Rodrigo Hormazabal, Changyoung Park, Soonyoung Lee, Sehui Han, Yeonsik Jo, Jaewan Lee, Ahra Jo, Seung Hwan Kim, Jaegul Choo, Moontae Lee, Honglak Lee

Abstract

Optical Chemical Structure Recognition (OCSR) deals with the translation from chemical images to molecular structures, this being the main way chemical compounds are depicted in scientific documents. Traditionally, rule-based methods have followed a framework based on the detection of chemical entities, such as atoms and bonds, followed by a compound structure reconstruction step.

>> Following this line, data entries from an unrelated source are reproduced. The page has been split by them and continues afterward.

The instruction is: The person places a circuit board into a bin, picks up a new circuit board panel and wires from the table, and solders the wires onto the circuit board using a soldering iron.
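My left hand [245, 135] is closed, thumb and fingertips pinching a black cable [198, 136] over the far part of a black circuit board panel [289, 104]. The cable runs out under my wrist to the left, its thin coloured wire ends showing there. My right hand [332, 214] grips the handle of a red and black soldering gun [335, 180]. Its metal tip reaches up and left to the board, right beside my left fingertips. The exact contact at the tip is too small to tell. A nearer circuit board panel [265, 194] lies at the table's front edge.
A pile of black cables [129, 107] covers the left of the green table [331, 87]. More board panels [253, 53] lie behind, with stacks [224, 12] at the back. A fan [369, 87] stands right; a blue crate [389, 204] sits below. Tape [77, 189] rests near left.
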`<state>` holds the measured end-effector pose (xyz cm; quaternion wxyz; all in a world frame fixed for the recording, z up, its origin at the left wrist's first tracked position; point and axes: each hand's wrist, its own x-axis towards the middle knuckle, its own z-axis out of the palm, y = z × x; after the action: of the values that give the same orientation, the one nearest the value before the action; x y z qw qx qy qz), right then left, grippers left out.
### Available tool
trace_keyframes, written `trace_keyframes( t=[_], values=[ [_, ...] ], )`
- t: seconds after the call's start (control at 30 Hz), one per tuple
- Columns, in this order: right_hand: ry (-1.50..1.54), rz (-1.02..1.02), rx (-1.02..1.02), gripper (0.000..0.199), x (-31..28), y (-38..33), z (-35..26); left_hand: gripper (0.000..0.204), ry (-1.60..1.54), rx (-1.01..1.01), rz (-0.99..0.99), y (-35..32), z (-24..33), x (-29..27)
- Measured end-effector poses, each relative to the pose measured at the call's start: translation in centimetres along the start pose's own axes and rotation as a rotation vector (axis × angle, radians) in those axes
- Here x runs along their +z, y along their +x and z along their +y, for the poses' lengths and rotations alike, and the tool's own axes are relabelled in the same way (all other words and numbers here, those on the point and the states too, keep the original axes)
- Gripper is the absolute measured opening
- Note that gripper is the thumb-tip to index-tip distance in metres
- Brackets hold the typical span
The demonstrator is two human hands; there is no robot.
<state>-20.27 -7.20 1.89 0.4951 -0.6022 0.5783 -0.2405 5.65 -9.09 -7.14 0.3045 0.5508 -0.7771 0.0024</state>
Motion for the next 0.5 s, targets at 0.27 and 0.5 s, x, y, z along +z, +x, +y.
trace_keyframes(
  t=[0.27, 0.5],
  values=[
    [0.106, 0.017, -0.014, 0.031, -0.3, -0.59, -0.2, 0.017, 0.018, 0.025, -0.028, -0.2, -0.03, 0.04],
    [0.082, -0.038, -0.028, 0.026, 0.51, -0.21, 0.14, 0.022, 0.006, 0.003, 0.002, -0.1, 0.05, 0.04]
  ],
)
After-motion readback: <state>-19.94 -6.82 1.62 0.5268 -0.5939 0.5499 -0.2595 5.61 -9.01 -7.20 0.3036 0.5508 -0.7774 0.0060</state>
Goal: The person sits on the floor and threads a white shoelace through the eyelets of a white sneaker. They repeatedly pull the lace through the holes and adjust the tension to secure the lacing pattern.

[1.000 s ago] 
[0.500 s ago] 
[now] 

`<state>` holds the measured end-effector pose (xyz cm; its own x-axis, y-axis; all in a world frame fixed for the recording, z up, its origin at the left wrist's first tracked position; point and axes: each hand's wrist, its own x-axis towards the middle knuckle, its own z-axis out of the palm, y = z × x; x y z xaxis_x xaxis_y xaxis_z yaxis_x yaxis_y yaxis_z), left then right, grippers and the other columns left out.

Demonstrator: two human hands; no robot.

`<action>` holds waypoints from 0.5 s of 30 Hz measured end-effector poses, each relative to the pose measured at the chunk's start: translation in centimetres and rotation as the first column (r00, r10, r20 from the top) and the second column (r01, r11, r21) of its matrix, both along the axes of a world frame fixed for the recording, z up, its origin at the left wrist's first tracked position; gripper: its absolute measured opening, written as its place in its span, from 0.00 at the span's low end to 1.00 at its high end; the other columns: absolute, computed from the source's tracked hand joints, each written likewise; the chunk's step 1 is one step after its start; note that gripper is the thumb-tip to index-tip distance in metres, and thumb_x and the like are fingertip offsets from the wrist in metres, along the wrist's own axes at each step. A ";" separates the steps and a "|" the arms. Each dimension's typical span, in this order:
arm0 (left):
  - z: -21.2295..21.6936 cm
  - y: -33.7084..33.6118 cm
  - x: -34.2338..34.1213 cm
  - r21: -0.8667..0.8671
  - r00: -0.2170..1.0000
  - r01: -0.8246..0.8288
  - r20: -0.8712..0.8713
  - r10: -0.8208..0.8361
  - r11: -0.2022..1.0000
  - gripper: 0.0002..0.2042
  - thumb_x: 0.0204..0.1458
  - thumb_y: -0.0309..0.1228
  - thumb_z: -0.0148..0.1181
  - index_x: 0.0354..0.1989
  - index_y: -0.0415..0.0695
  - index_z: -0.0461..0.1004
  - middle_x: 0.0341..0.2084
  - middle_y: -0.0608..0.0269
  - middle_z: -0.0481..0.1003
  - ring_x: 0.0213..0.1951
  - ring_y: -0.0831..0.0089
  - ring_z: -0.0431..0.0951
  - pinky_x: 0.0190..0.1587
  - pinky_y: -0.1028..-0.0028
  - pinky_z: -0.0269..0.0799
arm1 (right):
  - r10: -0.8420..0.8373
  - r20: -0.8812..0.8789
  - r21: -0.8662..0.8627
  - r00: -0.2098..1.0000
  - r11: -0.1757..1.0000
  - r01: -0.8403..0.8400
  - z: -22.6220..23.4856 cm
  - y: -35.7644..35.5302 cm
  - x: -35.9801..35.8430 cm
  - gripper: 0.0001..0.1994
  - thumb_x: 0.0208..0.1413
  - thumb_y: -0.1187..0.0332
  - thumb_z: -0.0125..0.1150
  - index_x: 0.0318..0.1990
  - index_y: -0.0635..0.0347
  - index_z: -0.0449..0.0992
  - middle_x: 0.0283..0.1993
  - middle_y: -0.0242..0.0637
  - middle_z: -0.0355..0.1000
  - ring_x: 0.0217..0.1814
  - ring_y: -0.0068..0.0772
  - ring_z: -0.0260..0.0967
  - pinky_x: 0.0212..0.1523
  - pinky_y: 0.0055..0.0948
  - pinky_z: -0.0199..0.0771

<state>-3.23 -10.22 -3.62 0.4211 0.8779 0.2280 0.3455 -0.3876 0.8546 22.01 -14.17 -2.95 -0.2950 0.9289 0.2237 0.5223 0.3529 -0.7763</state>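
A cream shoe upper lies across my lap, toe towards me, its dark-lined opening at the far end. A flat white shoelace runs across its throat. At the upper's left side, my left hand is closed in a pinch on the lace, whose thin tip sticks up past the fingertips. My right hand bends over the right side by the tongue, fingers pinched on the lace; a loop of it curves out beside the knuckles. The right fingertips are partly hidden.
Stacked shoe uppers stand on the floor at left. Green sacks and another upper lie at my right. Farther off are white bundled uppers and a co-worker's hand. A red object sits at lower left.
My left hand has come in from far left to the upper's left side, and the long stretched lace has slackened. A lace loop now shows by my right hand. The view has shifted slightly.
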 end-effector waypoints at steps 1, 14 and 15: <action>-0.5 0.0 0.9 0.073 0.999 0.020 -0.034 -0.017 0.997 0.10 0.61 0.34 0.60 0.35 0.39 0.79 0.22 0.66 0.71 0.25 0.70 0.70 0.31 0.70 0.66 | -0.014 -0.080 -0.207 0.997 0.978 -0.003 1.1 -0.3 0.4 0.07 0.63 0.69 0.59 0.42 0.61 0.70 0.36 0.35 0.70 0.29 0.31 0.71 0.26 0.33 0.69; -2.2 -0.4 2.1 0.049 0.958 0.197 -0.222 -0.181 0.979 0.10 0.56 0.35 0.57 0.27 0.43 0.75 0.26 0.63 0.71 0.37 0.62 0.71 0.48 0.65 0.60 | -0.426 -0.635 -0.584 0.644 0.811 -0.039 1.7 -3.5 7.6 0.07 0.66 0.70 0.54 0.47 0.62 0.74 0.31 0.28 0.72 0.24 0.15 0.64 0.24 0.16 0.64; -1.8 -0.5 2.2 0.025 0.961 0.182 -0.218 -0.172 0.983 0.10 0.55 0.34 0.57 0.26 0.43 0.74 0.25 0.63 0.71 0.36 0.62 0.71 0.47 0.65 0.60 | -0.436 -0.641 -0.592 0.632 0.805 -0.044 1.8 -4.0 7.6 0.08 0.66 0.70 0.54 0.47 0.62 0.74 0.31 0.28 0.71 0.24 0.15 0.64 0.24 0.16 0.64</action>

Recently, neural architectures analog to image captioning have been explored to solve this task, yet they still show to be data inefficient, using millions of examples just to show performances comparable with traditional methods. Looking to motivate and benchmark new approaches based on atomic-level entities detection and graph reconstruction, we present CEDe, a unique collection of chemical entity bounding boxes manually curated by experts for scientific literature datasets. These annotations combine to more than 700,000 chemical entity bounding boxes with the necessary information for structure reconstruction. Also, a large synthetic dataset containing one million molecular images and annotations is released in order to explore transfer-learning techniques that could help these architectures perform better under low-data regimes. Benchmarks show that detection-reconstruction based models can achieve performances on par with or better than image captioning-like models, even with 100x fewer training examples.